To była po prostu normalna, ludzka rozmowa z prezesem Kaczyńskim i zakomunikowanie, że będę miał bardzo poważny problem moralny – powiedział Paweł Kukiz na antenie Polskiego Radia 24.
Sprawa wiceministra Łukasza Mejzy wywołuje coraz większe emocje w polskiej polityce. Opozycja oskarża premiera Mateusza Morawieckiego o bierność, głosy krytyki płyną nawet z ław Prawa i Sprawiedliwości.

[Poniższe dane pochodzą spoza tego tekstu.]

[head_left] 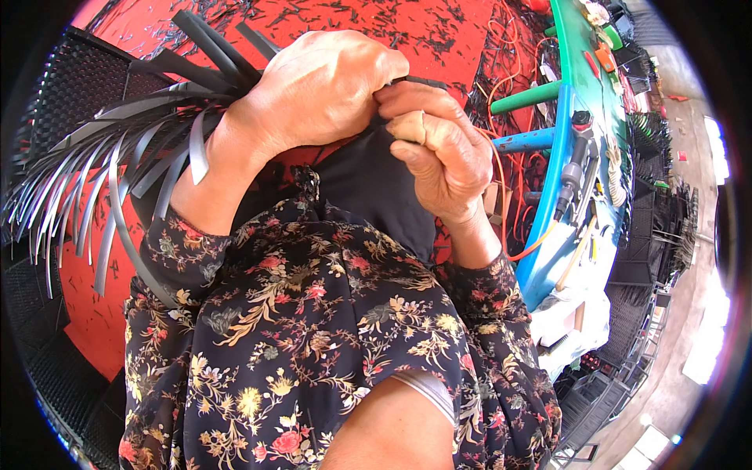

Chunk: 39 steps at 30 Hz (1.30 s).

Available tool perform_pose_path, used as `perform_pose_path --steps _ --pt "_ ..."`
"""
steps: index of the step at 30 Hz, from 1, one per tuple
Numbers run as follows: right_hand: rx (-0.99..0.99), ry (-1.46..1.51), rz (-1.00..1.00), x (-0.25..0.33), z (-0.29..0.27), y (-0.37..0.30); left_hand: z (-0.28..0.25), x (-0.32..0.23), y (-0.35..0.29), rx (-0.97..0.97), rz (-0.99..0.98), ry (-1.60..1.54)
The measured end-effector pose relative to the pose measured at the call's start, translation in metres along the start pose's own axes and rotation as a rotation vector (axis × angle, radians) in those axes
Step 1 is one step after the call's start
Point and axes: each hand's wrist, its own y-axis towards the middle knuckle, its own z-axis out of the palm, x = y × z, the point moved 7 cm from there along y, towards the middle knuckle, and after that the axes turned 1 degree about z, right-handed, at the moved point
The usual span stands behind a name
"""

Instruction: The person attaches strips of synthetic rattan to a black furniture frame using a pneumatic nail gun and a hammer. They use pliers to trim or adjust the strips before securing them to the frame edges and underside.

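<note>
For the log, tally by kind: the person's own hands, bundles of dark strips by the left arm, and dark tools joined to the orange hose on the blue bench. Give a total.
Hands: 2, the left hand and the right hand
Bundle of dark strips: 1 (single strips overlap too much to count)
Dark tool on the blue bench: 1
Total: 4

Hands (pixel 325 88): two, left of the blue tabletop (pixel 540 272)
Strip bundle (pixel 157 117): one, farther left
Power tool (pixel 576 166): one, on the tabletop
</note>
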Motion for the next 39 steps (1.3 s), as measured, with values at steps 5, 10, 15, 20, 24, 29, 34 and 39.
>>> perform_pose_path --steps 5,10,15,20,24,29,34,39 --pt "-0.194 0.377 0.324 -0.015 -0.002 -0.012 0.007 0.004 0.006 0.188 -0.182 -0.054" --pt "-0.141 0.261 0.406 -0.004 0.003 -0.02 0.007 0.0 0.0 0.127 -0.092 -0.073" --pt "-0.157 0.236 0.408 -0.002 -0.009 -0.025 0.011 -0.002 0.001 0.132 -0.081 -0.076" --pt "-0.085 0.204 0.43 -0.005 -0.015 -0.025 0.014 -0.007 0.002 0.208 -0.119 -0.035" --pt "-0.006 0.239 0.535 -0.009 -0.019 -0.013 0.013 -0.014 0.0 0.162 -0.155 0.016" --pt "0.007 0.316 0.654 -0.016 -0.016 0.006 0.014 -0.019 -0.004 0.116 -0.198 0.067" --pt "0.059 0.601 0.754 -0.037 -0.015 0.02 0.006 -0.024 -0.007 0.033 -0.198 0.098" --pt "-0.106 0.618 0.922 -0.06 -0.015 0.018 0.015 -0.019 -0.001 0.088 -0.242 0.117"
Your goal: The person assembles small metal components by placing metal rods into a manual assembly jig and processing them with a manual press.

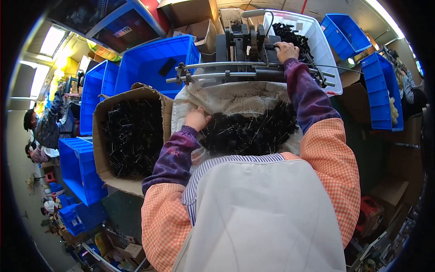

Część komentatorów uważa, że przyczyną braku stosownej reakcji jest arytmetyka sejmowa, w której dla Zjednoczonej Prawicy – po wyjściu z koalicji Porozumienia – liczy się każdy głos.
W mediach pojawiły się doniesienia, że sprawa Mejzy skomplikowała współpracę Pawła Kukiza z obozem rządzącym. Nieoficjalnie padły nawet doniesienia o ultimatum dla Jarosława Kaczyńskiego.
– To nie są takie relacje, żebym ja miał stawiać jakieś ultimata. To była po prostu normalna, ludzka rozmowa z prezesem Kaczyńskim i zakomunikowanie, że będę miał bardzo poważny problem moralny [z wiceministrem Mejzą – red.], nawet nie polityczny – przyznał Paweł Kukiz w rozmowie z Polskim Radiem 24.
Poseł zaznaczył, że do niektórych doniesień medialnych nie przywiązuje większej wagi, jednak skala informacji jest wymowna. – Zakładając, że choćby 10 proc. z tych doniesień się miało sprawdzić, to miałbym, poinformowałem pana prezesa, miałbym bardzo poważny dylemat natury moralnej oświadczył.
– Raz, że przez 20 lat walczyłem o życie i zdrowie dziecka, druga sprawa jestem Kawalerem Orderu Uśmiechu, laureatem medalu brata Alberta wie pan, to już jest zdarzenie takie, które wykracza znacznie poza pragmatyzm polityczny. To już jest bardziej związane z emocjami i z etyką. Nie wydaje mi się, żeby pan prezes Kaczyński pozwolił na jakby dalszy taki stan z panem Mejzą jaki jest i że ta dymisja wkrótce nastąpi – podsumował.